*** DATA SHOWN ***
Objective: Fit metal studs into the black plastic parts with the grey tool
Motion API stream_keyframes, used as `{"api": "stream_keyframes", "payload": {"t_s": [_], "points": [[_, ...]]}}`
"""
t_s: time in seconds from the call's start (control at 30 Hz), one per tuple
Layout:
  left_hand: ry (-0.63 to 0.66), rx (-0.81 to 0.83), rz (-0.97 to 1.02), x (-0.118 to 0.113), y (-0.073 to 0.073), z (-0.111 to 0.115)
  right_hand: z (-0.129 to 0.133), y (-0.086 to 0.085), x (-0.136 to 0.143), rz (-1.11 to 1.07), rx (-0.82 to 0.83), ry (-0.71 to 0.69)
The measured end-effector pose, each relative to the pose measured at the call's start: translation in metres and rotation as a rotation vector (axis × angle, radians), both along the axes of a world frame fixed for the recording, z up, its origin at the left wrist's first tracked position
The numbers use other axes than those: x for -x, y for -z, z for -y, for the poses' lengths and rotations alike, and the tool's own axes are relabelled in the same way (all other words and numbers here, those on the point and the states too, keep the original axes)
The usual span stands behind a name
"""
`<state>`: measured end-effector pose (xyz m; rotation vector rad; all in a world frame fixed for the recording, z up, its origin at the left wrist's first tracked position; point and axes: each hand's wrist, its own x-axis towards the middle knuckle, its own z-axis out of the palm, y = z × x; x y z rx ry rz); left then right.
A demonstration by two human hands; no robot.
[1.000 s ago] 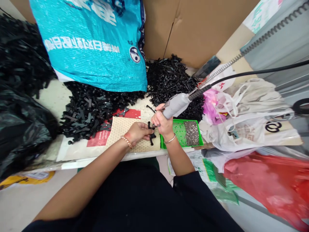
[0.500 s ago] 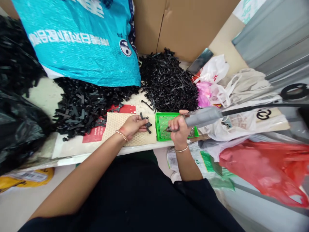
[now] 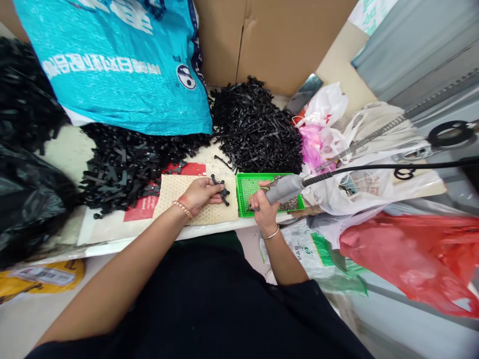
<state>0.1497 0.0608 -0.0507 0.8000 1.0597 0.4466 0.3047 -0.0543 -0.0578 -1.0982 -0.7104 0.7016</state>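
My left hand (image 3: 201,195) pinches a small black plastic piece with several arms (image 3: 224,192) above a cream honeycomb-textured pad (image 3: 172,193). My right hand (image 3: 265,210) is wrapped round a grey corded electric screwdriver (image 3: 286,188), held slanting over a green perforated basket (image 3: 238,205). The screwdriver's front end points down and left, its tip hard to make out and apart from the black piece. Small metal bits, seemingly screws (image 3: 291,205), lie in the basket's right part.
Behind the pad and basket are heaps of black strip-like parts (image 3: 258,129) and flat black parts (image 3: 112,169). A blue sack (image 3: 123,94) stands at the back left. Plastic bags (image 3: 324,107) crowd the right side. A black cord (image 3: 374,167) and a coiled spring (image 3: 377,132) run from the screwdriver.
My right hand has shifted left with the screwdriver, which now tilts more steeply, and the spring shows behind it. My left hand keeps its grip on the black piece. The view has shifted slightly.
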Motion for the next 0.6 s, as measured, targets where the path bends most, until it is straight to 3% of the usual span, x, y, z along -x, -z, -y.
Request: {"api": "stream_keyframes", "payload": {"t_s": [0.47, 0.6], "points": [[-0.012, 0.000, 0.019, 0.000, -0.002, 0.001, 0.003, 0.006, 0.000, 0.048, 0.016, -0.054], [-0.024, 0.013, 0.035, -0.001, 0.000, 0.001, 0.000, -0.009, 0.000, 0.038, 0.007, 0.007]]}}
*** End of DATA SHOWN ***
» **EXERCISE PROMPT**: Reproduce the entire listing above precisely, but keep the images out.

» **ANSWER SPACE**:
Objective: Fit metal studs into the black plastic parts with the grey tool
Motion API stream_keyframes, used as `{"api": "stream_keyframes", "payload": {"t_s": [_], "points": [[_, ...]]}}`
"""
t_s: time in seconds from the call's start (control at 30 Hz), one per tuple
Layout:
  left_hand: ry (-0.63 to 0.66), rx (-0.81 to 0.83), rz (-0.97 to 1.02), x (-0.118 to 0.113), y (-0.073 to 0.073), z (-0.111 to 0.115)
  right_hand: z (-0.129 to 0.133), y (-0.086 to 0.085), x (-0.136 to 0.143), rz (-1.11 to 1.07), rx (-0.82 to 0.83), ry (-0.71 to 0.69)
The measured end-effector pose, each relative to the pose measured at the call's start: translation in metres and rotation as a rotation vector (axis × angle, radians), both along the axes of a world frame fixed for the recording, z up, its origin at the left wrist's first tracked position
The numbers use other axes than those: x for -x, y for -z, z for -y, for the poses' lengths and rotations alike, and the tool's own axes are relabelled in the same way (all other words and numbers here, those on the point and the states too, keep the original axes)
The usual span stands behind a name
"""
`<state>`: measured end-effector pose (xyz m; rotation vector rad; all in a world frame fixed for the recording, z up, its origin at the left wrist's first tracked position; point and axes: each hand's wrist, its own x-axis towards the middle knuckle, its own z-axis out of the palm, y = z × x; x y z rx ry rz); left then right.
A demonstration by two human hands; no robot.
[1.000 s ago] 
[0.500 s ago] 
[now] 
<state>0.1497 0.0608 -0.0507 0.8000 1.0597 0.4466 0.3047 -0.0543 -0.0578 -1.0982 -0.7104 0.7016</state>
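My left hand (image 3: 201,195) pinches a small black plastic piece with several arms (image 3: 224,192) above a cream honeycomb-textured pad (image 3: 172,193). My right hand (image 3: 265,210) is wrapped round a grey corded electric screwdriver (image 3: 286,188), held slanting over a green perforated basket (image 3: 238,205). The screwdriver's front end points down and left, its tip hard to make out and apart from the black piece. Small metal bits, seemingly screws (image 3: 291,205), lie in the basket's right part.
Behind the pad and basket are heaps of black strip-like parts (image 3: 258,129) and flat black parts (image 3: 112,169). A blue sack (image 3: 123,94) stands at the back left. Plastic bags (image 3: 324,107) crowd the right side. A black cord (image 3: 374,167) and a coiled spring (image 3: 377,132) run from the screwdriver.
My right hand has shifted left with the screwdriver, which now tilts more steeply, and the spring shows behind it. My left hand keeps its grip on the black piece. The view has shifted slightly.
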Motion for the next 0.6 s, as measured, targets where the path bends most, until it is straight to 3% of the usual span, x, y, z along -x, -z, -y.
Request: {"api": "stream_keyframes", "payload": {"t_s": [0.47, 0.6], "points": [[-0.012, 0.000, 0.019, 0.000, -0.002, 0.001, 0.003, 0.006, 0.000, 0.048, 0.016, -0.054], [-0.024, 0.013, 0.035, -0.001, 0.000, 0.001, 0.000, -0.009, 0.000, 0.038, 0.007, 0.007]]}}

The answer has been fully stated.